The task: Without adding or dropping anything, copy the entries below.

Recorded data:

-- Opening Marker --

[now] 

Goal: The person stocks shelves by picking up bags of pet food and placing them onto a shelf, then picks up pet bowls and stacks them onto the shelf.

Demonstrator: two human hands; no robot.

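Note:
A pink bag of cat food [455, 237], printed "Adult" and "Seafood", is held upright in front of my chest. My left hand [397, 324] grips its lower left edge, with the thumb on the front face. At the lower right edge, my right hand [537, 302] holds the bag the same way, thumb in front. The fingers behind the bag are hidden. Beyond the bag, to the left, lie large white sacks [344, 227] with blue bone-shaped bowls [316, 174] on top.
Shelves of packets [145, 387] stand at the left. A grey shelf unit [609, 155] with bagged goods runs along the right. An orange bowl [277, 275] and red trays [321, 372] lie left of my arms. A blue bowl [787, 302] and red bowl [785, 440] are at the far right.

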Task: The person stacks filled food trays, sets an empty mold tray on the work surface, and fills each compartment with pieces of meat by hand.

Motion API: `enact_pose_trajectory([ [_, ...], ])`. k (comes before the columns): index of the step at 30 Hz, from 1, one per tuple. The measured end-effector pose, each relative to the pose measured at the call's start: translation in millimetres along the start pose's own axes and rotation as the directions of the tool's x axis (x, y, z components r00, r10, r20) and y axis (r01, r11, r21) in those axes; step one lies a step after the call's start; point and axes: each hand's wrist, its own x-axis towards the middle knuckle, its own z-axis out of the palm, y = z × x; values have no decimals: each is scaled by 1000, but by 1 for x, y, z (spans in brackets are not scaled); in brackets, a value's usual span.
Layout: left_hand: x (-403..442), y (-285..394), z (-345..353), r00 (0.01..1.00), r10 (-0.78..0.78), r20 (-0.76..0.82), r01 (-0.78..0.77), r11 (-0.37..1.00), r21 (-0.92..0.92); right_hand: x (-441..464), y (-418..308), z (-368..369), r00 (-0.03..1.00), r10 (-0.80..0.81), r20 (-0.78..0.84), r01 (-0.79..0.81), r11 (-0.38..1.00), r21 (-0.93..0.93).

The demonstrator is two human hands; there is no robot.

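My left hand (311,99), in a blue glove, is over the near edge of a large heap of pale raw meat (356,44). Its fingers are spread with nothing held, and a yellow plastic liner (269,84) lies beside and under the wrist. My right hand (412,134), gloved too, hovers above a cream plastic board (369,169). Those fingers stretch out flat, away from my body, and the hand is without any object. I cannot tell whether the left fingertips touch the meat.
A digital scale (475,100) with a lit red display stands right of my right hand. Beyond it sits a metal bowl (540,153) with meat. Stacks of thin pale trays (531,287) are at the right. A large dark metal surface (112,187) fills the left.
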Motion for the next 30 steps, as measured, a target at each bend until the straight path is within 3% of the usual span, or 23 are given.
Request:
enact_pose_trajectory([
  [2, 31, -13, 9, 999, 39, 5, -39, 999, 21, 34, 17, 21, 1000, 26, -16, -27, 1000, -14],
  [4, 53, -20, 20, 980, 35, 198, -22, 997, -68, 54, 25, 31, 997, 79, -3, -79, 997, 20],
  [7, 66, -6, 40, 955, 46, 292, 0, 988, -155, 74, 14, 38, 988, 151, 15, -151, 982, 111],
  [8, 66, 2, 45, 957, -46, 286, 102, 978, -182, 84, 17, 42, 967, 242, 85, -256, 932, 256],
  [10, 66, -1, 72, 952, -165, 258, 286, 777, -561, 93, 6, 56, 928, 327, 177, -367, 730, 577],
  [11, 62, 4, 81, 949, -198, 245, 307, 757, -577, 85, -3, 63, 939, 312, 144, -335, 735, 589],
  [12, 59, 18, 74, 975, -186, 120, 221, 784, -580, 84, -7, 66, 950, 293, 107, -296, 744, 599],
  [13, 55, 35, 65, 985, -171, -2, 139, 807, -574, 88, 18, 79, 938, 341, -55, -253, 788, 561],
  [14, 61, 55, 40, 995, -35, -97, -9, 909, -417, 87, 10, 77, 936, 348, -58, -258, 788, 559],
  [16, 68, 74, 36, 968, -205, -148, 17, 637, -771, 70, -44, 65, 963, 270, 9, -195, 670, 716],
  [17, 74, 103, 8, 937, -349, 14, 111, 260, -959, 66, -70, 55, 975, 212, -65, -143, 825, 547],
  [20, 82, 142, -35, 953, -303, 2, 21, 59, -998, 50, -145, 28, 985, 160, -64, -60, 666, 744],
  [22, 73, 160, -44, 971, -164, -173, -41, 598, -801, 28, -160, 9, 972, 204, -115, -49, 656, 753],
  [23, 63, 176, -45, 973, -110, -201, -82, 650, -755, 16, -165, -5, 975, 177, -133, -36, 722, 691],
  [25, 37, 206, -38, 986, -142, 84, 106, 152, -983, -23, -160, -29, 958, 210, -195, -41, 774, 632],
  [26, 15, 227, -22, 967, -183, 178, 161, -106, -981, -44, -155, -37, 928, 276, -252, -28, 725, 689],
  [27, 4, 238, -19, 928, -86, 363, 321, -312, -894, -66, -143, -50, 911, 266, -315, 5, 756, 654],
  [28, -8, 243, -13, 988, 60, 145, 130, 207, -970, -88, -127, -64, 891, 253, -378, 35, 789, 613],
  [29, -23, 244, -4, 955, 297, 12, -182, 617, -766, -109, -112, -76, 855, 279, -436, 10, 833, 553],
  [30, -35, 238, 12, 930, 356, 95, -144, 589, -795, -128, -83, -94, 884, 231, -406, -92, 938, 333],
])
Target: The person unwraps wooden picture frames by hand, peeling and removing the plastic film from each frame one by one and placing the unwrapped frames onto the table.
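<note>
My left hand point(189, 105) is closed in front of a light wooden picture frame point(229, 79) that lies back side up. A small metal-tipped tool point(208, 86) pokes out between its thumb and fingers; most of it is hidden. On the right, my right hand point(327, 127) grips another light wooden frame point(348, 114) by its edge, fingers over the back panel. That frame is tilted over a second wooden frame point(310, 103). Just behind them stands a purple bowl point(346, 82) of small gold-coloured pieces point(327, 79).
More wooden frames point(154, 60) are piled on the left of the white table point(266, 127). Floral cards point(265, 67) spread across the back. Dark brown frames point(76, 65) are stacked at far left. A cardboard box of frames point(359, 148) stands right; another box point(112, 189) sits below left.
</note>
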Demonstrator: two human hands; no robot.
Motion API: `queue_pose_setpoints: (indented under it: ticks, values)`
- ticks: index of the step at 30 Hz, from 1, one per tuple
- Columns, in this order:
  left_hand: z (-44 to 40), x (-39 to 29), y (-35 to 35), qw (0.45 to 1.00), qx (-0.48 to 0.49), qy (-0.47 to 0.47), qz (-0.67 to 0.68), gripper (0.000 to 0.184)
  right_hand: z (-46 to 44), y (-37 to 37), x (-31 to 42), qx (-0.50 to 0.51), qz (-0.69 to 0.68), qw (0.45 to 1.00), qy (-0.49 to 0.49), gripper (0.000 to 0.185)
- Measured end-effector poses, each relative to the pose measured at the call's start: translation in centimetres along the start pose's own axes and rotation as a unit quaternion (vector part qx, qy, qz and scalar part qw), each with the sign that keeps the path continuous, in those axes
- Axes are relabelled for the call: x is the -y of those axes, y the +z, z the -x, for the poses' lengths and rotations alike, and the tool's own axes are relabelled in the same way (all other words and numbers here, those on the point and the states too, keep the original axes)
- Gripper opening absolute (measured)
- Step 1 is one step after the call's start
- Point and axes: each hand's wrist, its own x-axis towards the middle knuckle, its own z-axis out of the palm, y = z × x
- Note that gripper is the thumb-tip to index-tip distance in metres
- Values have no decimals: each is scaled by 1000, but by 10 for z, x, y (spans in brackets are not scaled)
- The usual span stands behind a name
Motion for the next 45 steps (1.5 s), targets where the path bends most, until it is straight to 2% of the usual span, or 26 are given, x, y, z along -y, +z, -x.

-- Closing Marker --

Response below:
[now] 

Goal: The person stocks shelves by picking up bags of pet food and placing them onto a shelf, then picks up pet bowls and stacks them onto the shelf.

Demonstrator: two human hands; no robot.

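Note:
A pink bag of cat food [455, 237], printed "Adult" and "Seafood", is held upright in front of my chest. My left hand [397, 324] grips its lower left edge, with the thumb on the front face. At the lower right edge, my right hand [537, 302] holds the bag the same way, thumb in front. The fingers behind the bag are hidden. Beyond the bag, to the left, lie large white sacks [344, 227] with blue bone-shaped bowls [316, 174] on top.
Shelves of packets [145, 387] stand at the left. A grey shelf unit [609, 155] with bagged goods runs along the right. An orange bowl [277, 275] and red trays [321, 372] lie left of my arms. A blue bowl [787, 302] and red bowl [785, 440] are at the far right.
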
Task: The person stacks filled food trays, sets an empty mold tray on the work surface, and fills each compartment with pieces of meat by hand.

Motion API: `enact_pose_trajectory([ [_, ...], ])`. k (comes before the columns): index of the step at 30 Hz, from 1, one per tuple. The measured end-effector pose, each relative to the pose measured at the call's start: translation in millimetres along the start pose's own axes and rotation as the directions of the tool's x axis (x, y, z components r00, r10, r20) and y axis (r01, r11, r21) in those axes; step one lies a step after the call's start; point and axes: each hand's wrist, its own x-axis towards the middle knuckle, its own z-axis out of the palm, y = z × x; values have no decimals: each is scaled by 1000, but by 1 for x, y, z (spans in brackets are not scaled); in brackets, a value's usual span.
Layout: left_hand: x (-403..442), y (-285..394), z (-345..353), r00 (0.01..1.00), r10 (-0.78..0.78), r20 (-0.76..0.82), r01 (-0.78..0.77), r11 (-0.37..1.00), r21 (-0.92..0.92); right_hand: x (-441..464), y (-418..308), z (-368..369), r00 (-0.03..1.00), r10 (-0.80..0.81), r20 (-0.78..0.84), r01 (-0.79..0.81), r11 (-0.38..1.00), r21 (-0.93..0.93).

The demonstrator is two human hands; there is no robot.

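My left hand (311,99), in a blue glove, is over the near edge of a large heap of pale raw meat (356,44). Its fingers are spread with nothing held, and a yellow plastic liner (269,84) lies beside and under the wrist. My right hand (412,134), gloved too, hovers above a cream plastic board (369,169). Those fingers stretch out flat, away from my body, and the hand is without any object. I cannot tell whether the left fingertips touch the meat.
A digital scale (475,100) with a lit red display stands right of my right hand. Beyond it sits a metal bowl (540,153) with meat. Stacks of thin pale trays (531,287) are at the right. A large dark metal surface (112,187) fills the left.
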Motion for the next 30 steps, as measured, a target at each bend until the straight path is within 3% of the usual span, or 23 are given.
Request:
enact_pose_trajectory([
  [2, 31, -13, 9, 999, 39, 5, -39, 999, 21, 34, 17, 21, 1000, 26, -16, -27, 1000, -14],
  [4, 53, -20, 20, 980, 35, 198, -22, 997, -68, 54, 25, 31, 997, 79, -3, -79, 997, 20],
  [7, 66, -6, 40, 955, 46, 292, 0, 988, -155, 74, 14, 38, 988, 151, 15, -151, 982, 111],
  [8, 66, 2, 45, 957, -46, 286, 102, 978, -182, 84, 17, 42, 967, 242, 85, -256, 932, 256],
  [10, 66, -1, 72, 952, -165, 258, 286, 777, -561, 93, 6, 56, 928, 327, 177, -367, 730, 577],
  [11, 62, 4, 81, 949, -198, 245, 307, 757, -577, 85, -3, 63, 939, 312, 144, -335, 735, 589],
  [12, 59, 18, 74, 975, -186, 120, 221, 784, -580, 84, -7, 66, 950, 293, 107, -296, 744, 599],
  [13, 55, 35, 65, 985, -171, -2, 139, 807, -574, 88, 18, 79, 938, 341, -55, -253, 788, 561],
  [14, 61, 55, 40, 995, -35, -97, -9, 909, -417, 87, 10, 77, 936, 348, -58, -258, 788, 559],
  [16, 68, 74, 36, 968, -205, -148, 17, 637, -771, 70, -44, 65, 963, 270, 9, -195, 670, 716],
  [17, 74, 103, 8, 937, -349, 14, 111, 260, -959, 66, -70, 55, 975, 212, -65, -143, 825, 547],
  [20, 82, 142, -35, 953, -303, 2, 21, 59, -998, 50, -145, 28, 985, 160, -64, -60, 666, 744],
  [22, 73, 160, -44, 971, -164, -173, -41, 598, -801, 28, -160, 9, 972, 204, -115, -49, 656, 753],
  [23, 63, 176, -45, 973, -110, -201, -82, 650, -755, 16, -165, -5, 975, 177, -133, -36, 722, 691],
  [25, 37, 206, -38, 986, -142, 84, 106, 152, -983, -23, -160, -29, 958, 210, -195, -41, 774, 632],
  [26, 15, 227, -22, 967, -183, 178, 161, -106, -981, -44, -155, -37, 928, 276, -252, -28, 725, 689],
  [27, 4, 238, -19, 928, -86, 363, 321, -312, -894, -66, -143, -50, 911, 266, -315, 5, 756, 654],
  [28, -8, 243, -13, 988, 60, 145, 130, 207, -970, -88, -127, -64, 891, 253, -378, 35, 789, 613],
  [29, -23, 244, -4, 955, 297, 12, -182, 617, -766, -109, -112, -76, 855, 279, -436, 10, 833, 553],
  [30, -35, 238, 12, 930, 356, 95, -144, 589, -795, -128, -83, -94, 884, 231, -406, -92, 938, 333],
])
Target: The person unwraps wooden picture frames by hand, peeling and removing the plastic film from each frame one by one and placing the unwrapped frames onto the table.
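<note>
My left hand point(189, 105) is closed in front of a light wooden picture frame point(229, 79) that lies back side up. A small metal-tipped tool point(208, 86) pokes out between its thumb and fingers; most of it is hidden. On the right, my right hand point(327, 127) grips another light wooden frame point(348, 114) by its edge, fingers over the back panel. That frame is tilted over a second wooden frame point(310, 103). Just behind them stands a purple bowl point(346, 82) of small gold-coloured pieces point(327, 79).
More wooden frames point(154, 60) are piled on the left of the white table point(266, 127). Floral cards point(265, 67) spread across the back. Dark brown frames point(76, 65) are stacked at far left. A cardboard box of frames point(359, 148) stands right; another box point(112, 189) sits below left.
</note>
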Demonstrator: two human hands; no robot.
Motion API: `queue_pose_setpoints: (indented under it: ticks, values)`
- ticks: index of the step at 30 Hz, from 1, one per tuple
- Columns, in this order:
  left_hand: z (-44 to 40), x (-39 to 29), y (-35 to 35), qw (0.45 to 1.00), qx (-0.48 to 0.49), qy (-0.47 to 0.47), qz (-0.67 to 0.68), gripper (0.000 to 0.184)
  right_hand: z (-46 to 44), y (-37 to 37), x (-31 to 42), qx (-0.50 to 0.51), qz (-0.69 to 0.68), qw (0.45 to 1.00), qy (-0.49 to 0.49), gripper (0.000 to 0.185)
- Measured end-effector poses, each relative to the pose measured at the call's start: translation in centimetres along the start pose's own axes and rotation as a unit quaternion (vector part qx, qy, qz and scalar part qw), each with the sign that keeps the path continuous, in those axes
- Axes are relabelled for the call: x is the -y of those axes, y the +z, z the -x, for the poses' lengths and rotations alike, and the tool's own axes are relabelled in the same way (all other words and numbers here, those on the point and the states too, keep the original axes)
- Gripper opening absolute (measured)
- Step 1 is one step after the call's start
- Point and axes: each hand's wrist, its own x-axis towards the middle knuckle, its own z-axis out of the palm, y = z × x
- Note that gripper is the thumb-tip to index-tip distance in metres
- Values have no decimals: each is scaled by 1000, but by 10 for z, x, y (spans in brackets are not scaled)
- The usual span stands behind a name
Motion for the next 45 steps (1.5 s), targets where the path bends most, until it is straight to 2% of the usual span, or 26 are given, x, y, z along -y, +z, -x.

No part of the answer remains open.